Cuento de Juan García Brun: «Aire libre»

Delante de mí, un par de muchachos van repasando sus estudios sobre la esclavitud. Aunque no son estridentes, comprendo que al corregirse buscan un relato exacto y preciso, para ser bien evaluados. Repiten una narración llena de adjetivos pertinentes a la libertad. Su castellano es de difícil comprensión, lleno de giros, énfasis e ironías que en mi juventud no existían. Se bajan en uno de los últimos paraderos en una calle franqueada por acequias y muros fortificados.
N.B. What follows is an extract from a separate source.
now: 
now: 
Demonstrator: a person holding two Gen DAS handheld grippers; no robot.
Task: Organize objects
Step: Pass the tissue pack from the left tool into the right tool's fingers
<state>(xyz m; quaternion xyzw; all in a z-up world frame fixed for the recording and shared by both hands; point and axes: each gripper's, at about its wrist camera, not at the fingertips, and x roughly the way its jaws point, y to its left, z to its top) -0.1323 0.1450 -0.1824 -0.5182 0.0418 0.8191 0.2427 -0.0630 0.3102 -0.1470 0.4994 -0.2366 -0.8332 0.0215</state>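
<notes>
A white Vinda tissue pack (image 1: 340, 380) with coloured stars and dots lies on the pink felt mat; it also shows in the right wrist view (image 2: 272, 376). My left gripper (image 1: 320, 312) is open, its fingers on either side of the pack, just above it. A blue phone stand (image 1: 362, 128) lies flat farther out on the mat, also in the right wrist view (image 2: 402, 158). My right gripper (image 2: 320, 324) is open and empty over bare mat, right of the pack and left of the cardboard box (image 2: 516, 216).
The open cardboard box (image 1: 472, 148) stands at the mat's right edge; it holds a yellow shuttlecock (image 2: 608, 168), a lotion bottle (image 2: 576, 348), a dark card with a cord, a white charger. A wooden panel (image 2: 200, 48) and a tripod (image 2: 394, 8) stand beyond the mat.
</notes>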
Él la abraza y la besa en la sien. Yo voy hasta el final del recorrido.

Escucho en mis audífonos la Danza de los Caballeros, de Prokofiev. Termina el otoño y piso sobre un camino de tierra, irregularmente lodoso. Voy a una reunión con otros revolucionarios y no deja de parecerme ilustrativo que debamos juntarnos fuera de la ciudad. No conozco el lugar y me sorprende que en esa zona haya mobiliario dispuesto en el camino, tras las cercas, como si se tratase de bienes dispuestos para su uso, no abandonados en el lugar. Por ejemplo, al cruzar un puente, en el lado opuesto había dos sillas y una pequeña mesa con los restos de un almuerzo, más adelante un espejo colgaba de un árbol.

No era mediodía, pero un rumor inespecífico vitalizaba el ambiente, no era estrictamente urbano, pero daba la idea de que tras unos sotobosques alejados una murga ensayaba sus ritmos. El lugar estaba rodeado de colinas de baja altura. Un perro negro, vigoroso, se acerca a mi lado y me acompaña. Roperos, camas, y sillones de tres cuerpos se observan concentrados en lo que parece una leñera, en realidad un lugar dispuesto para que los leñadores picaran la leña. Montones de ella y astillas hundidas en el lodo marcaban las pisadas de lo que debió haber sido una reunión importante. Había hachas clavadas en troncos lo que no intimidaba pero resultaba desordenado, como imagen. En unas alambradas colgaba ropa para secarse, sucia.

Antes de subir una cuesta pronunciada, decido sentarme en un sillón que estaba apoyado contra el muro de lo que parecía ser una construcción inconclusa. De su interior, alertado por el perro, sale un anciano vistiéndose de forma lasciva, se humedece los labios con la lengua a la manera de los desdentados. Tiene el pelo teñido de color rojo y lleva una enormes y lustrosas botas de montar, forma parte de una organización mayor. Se arrellana en el sillón, extiende sus brazos, recita unos versos perversos y me invita.

Me levanto, subo la cuesta. Me esperas arriba, tejes sobre una carreta. El palacio del mundo espera que le prendamos fuego.